Examine each line of the data, and copy the ones containing "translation".
Start of RECORDS SHOWN
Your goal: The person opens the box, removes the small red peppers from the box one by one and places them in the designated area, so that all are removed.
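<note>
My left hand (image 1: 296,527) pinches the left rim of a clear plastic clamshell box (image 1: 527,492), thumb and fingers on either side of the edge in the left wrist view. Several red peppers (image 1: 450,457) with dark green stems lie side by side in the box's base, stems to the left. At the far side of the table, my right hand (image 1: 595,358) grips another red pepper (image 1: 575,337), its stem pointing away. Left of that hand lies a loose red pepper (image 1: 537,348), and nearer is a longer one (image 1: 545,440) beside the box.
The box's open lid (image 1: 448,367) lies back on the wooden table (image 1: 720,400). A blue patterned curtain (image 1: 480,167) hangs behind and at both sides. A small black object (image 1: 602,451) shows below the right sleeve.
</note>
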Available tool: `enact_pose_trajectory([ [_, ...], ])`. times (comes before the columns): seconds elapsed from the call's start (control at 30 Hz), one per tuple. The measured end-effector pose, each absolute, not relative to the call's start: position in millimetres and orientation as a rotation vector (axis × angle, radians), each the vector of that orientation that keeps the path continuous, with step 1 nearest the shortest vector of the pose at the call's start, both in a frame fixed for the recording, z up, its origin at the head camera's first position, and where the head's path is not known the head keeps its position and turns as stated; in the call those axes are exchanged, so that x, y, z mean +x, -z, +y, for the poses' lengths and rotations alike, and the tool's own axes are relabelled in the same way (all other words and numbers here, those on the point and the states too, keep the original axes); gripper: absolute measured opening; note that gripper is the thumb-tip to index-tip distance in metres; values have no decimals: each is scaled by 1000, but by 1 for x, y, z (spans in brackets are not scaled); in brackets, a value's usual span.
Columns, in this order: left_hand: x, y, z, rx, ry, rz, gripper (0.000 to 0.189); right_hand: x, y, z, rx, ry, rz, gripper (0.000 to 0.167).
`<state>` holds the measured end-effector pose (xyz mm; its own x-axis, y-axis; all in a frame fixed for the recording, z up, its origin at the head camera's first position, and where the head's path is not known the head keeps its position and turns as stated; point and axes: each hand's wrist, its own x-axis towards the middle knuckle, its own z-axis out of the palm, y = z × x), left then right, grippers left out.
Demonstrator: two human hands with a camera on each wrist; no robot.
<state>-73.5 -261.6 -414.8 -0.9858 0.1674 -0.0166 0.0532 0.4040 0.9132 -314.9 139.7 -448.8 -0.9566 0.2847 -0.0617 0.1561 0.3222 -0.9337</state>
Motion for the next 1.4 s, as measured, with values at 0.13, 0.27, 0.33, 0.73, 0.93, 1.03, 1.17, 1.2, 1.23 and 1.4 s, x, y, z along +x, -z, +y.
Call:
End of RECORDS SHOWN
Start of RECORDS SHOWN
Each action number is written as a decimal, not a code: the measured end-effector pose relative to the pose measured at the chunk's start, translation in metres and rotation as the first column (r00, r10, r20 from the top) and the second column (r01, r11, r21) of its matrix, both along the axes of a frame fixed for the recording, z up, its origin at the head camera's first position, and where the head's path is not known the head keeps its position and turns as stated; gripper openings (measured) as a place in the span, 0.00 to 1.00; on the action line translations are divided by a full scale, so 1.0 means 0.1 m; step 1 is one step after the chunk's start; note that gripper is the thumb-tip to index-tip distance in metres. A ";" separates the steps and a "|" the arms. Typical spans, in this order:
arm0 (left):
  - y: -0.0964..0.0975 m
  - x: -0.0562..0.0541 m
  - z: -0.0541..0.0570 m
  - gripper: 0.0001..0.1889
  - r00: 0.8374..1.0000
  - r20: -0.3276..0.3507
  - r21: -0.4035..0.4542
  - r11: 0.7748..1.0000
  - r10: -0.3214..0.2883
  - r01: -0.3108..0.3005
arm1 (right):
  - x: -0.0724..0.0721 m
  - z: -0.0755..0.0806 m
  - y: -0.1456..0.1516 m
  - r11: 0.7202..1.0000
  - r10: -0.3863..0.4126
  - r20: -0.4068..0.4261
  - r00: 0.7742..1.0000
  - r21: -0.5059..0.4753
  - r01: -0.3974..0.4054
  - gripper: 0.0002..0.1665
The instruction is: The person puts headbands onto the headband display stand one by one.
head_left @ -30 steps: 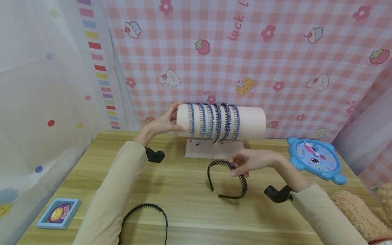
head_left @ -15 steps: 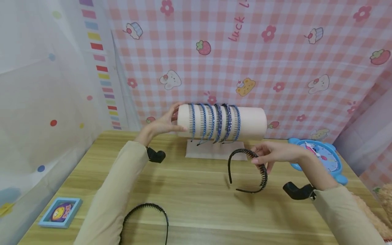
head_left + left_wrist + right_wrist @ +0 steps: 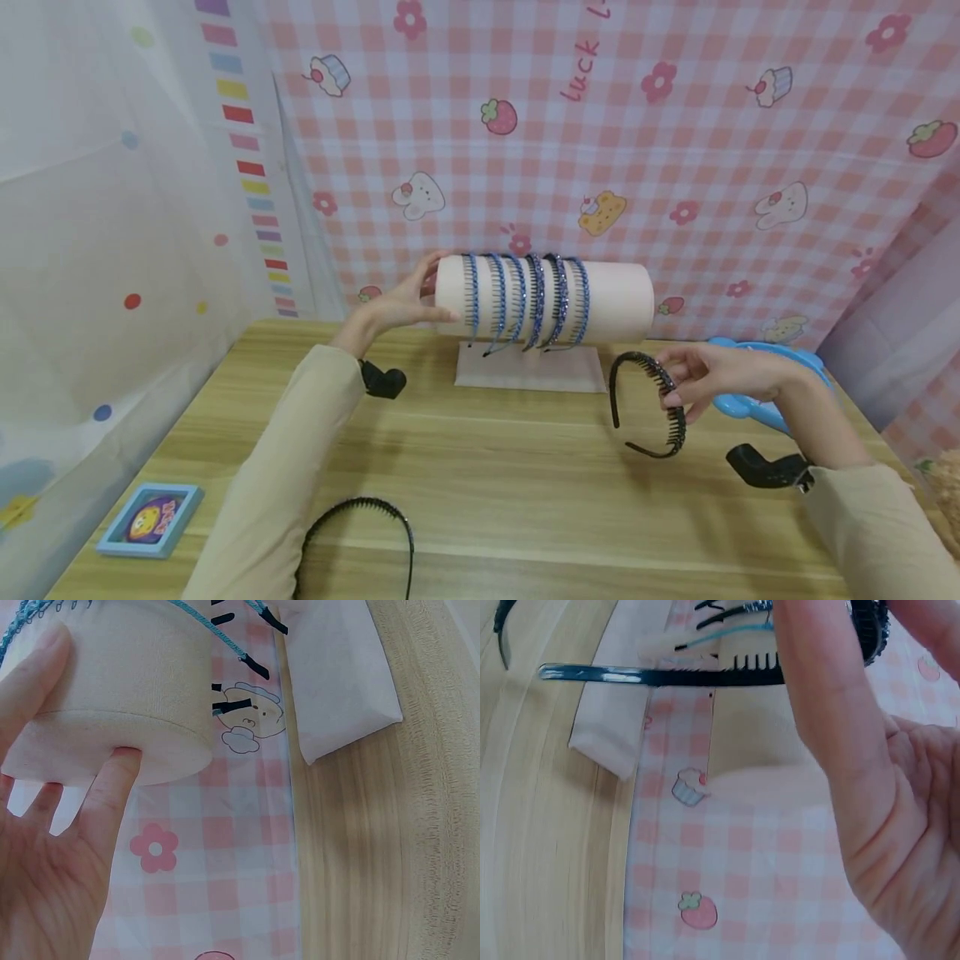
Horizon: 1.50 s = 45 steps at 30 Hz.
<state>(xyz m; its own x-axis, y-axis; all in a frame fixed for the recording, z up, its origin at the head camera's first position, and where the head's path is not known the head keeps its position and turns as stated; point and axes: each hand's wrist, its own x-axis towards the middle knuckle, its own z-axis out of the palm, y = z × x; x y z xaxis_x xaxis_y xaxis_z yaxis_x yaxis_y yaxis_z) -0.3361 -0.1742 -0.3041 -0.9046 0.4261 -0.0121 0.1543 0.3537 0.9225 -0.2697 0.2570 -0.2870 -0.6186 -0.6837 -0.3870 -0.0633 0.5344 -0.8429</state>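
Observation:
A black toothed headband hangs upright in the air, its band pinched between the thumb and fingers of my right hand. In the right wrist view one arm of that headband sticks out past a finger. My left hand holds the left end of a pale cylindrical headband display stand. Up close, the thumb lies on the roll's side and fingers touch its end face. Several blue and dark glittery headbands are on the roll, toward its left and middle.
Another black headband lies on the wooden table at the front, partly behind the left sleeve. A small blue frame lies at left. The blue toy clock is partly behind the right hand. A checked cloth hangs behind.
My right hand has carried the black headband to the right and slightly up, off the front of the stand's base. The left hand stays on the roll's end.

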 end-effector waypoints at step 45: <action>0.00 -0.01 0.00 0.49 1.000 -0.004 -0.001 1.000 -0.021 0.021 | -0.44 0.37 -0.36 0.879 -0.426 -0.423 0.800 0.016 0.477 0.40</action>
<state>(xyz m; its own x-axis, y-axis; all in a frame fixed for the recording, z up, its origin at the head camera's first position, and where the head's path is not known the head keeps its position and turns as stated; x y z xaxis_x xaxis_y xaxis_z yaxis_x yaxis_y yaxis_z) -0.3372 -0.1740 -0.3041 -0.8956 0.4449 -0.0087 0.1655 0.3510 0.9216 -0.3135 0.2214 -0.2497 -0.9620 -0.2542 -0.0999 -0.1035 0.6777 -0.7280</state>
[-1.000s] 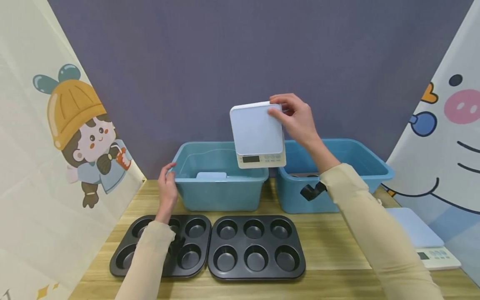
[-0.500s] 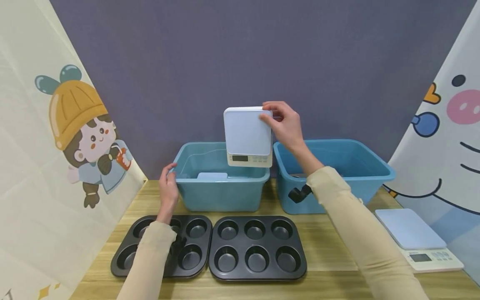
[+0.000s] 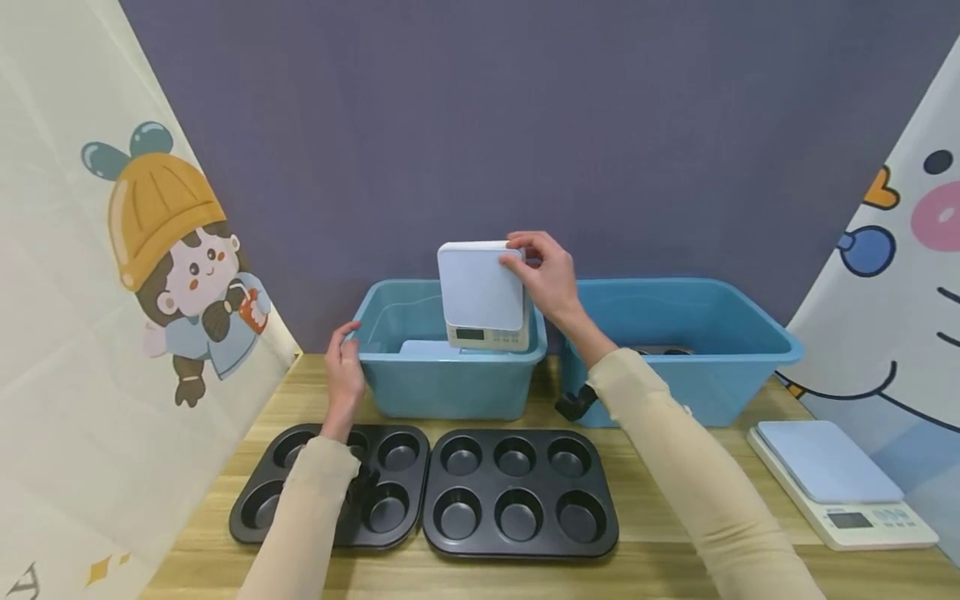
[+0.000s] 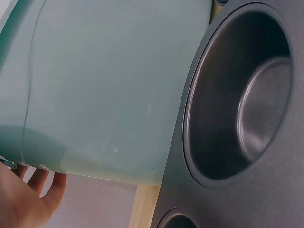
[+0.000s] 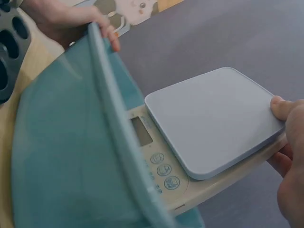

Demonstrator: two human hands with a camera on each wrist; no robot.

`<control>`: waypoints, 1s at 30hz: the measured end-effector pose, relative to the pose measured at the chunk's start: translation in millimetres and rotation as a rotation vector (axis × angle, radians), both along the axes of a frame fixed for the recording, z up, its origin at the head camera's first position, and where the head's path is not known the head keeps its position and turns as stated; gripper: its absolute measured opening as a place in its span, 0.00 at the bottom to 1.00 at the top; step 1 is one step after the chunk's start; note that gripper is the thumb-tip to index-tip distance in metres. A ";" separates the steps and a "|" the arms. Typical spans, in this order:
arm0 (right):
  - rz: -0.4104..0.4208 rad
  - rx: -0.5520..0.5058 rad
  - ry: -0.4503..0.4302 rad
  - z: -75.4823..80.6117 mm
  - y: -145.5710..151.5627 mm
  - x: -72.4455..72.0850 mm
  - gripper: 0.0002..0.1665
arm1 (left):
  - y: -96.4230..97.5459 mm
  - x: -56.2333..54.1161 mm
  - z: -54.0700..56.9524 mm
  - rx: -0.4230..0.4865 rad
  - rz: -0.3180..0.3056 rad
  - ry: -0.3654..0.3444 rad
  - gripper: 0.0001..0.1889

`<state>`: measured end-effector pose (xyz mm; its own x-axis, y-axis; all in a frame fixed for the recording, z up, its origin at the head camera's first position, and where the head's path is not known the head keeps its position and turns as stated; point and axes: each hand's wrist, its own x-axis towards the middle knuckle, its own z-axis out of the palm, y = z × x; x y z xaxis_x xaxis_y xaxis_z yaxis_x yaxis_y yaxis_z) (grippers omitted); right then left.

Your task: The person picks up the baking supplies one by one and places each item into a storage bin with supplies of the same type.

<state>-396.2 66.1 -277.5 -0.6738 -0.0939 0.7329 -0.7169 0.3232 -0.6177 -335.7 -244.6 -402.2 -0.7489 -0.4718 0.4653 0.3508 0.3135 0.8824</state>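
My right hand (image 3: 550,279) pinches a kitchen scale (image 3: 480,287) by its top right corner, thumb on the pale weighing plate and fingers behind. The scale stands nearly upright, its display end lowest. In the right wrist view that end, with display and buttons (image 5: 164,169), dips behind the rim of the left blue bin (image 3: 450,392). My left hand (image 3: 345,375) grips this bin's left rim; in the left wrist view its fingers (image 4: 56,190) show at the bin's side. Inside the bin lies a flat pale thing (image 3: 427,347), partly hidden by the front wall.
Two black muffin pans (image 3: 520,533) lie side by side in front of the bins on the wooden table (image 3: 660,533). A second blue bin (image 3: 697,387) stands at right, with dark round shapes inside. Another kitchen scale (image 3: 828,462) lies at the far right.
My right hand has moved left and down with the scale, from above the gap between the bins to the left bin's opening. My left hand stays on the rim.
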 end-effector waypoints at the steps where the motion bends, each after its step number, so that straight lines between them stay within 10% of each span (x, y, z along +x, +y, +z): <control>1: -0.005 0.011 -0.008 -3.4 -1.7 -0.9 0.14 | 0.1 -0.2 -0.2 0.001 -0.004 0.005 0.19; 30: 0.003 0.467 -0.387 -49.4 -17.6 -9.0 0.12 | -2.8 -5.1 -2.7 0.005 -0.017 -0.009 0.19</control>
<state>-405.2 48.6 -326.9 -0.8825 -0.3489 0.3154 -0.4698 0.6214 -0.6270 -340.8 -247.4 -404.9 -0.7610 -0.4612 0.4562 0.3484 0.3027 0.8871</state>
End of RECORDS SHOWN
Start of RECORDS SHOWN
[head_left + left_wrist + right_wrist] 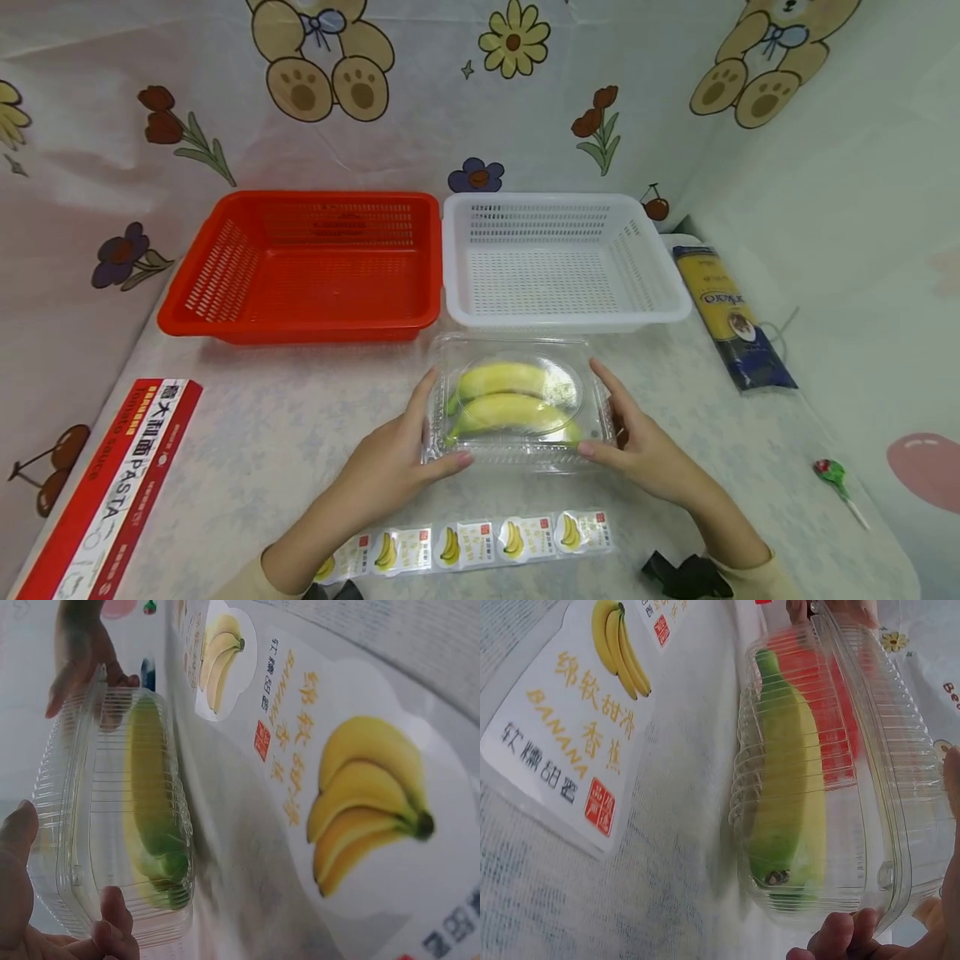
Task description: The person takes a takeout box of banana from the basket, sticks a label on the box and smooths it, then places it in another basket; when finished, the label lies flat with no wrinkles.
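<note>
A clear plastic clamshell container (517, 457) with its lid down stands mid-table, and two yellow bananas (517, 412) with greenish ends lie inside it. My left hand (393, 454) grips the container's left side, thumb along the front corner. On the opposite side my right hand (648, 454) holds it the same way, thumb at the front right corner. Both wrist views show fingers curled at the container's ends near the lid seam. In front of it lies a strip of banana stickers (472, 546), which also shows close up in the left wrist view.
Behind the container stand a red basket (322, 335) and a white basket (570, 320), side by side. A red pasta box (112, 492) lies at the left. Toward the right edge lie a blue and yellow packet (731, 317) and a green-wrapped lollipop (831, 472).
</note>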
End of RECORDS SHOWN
» **FINISHED TASK**
Each action number is written as a decimal, not a code: the measured end-effector pose relative to the pose measured at the chunk's start, translation in metres and rotation as the first column (r00, r10, r20 from the top) and the second column (r01, r11, r21) of its matrix, both along the axes of a frame fixed for the recording, z up, its origin at the head camera's first position, and where the head's path is not known the head keeps its position and turns as stated; gripper openings (measured) as a place in the span, 0.00 to 1.00; on the action line translations are divided by a full scale, so 1.0 means 0.1 m; step 1 is one step after the chunk's start; note that gripper is the thumb-tip to index-tip distance in metres. A ";" separates the steps and a "|" the arms. Typical spans, in this order:
`<control>`: waypoints, 1s at 30hz: the measured end-effector pose, relative to the pose measured at the chunk's start: translation in millimetres and rotation as a rotation vector (axis × angle, radians), both along the axes of a frame fixed for the recording, z up, its origin at the head camera's first position, and where the head's path is not known the head keeps its position and turns as stated; gripper: its absolute measured opening as a place in its span, 0.00 at the bottom to 1.00 at the top; step 1 is one step after the chunk's start; note that gripper is the thumb-tip to index-tip distance in metres. A ";" separates the steps and a "|" the arms. Typical spans, in this order:

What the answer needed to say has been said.